/
Jum'at, 10 Maret 2023 | 10:28 WIB
Venna Melinda dan Kuasa Hukumnya ([Youtube/Was Was])

Venna Melinda sempat dikabarkan datang seorang diri ke Polda Jatim untuk menemui Ferry Irawan.

Hal ini diungkapkan oleh Ibunda Ferry Irawan, Hariati. Pihaknya mengungkapkan jika kedatangan Venna itu untuk mengintimidasi Ferry Irawan agar mengakui soal KDRT.

Kepada Hariati, Ferry Irawan mengaku dijanjikan kebebasan dari sel tahanan jika mau mengakui perbuatan KDRT.

Pernyataan Hariati itu sontak dibantah oleh Venna Melinda. Ia mengatakan jika tidak benar adanya soal pertemuannya yang hanya ada Ferry dan dirinya.

“Ya nggak mungkin lah, nggak ada pertemuan 4 mata,” ungkap Venna.

Kuasa hukum Venna Melinda, Noor Akhmad Riyadhi menerangkan bahwa tujuan kedatangan kliennya ke Polda Jawa Timur beberapa waktu lalu untuk melengkapi berkas, bukan untuk memaksa Ferry Irawan mengakui tindak KDRT.

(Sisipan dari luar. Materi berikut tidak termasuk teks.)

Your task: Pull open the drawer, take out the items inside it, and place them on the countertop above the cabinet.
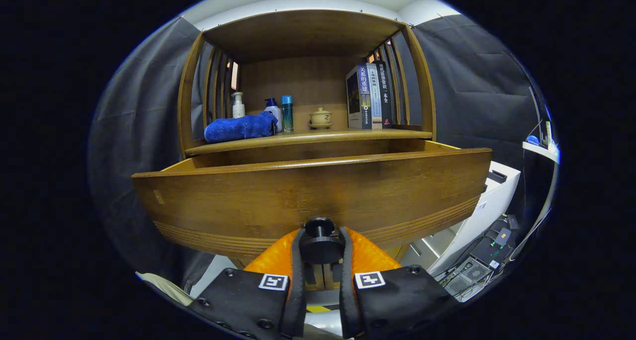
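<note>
Pulled out from the wooden cabinet (308, 37), drawer (313, 191) with front panel close ahead. On the surface (308, 137) above: books (370, 96) standing right, rolled blue towel (241, 127) left, bottles (278, 112) beside it, small lidded cup (320, 117) between. Fingers (296, 260) of gripper (320, 248) clamped on the drawer's black knob (320, 240).
</note>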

"Gimana cara maksa, cara intimidasi. Ya nggak mungkin lah seorang perempuan mengintimidasi terlapor atau sudah tersangka. Apalagi yang meminta restorative justice adalah dari pihak Pak Ferry. Nggak mungkin Bu Venna mengintimidasi. Gimana caranya mengintimidasi," tutur Noor.

Noor Akhmad Riyadhi juga mengatakan bahwa Venna Melinda tak sendirian ketika menemui suaminya.

“Nggak ada pertemuan 4 mata. Jadi pada saat Restorative Justice itu yang ada cuman Bu Venna, Kuasa Hukum ada rekan saya tapi itu harus menunggu diluar,” urainya.

Baca Juga: Tak Tega Melihat Ferry Irawan Terus Menangis, Mami: Ferry Diintimidasi Sama Venna, Suruh Ngaku KDRT

“Bu Venna, Pak Ferry, Pak Dir, Pak kanit, dan ibu penyidik. Di dalam Cuma berlima,” tambahnya.

Noor Akhmad Riyadhi memberikan peringatan keras kepada pihak-pihak di luar sana yang menyebarkan hoaks.

Terutama jika masih berkoar-koar soal intimidasi yang dilakukan Venna Melinda.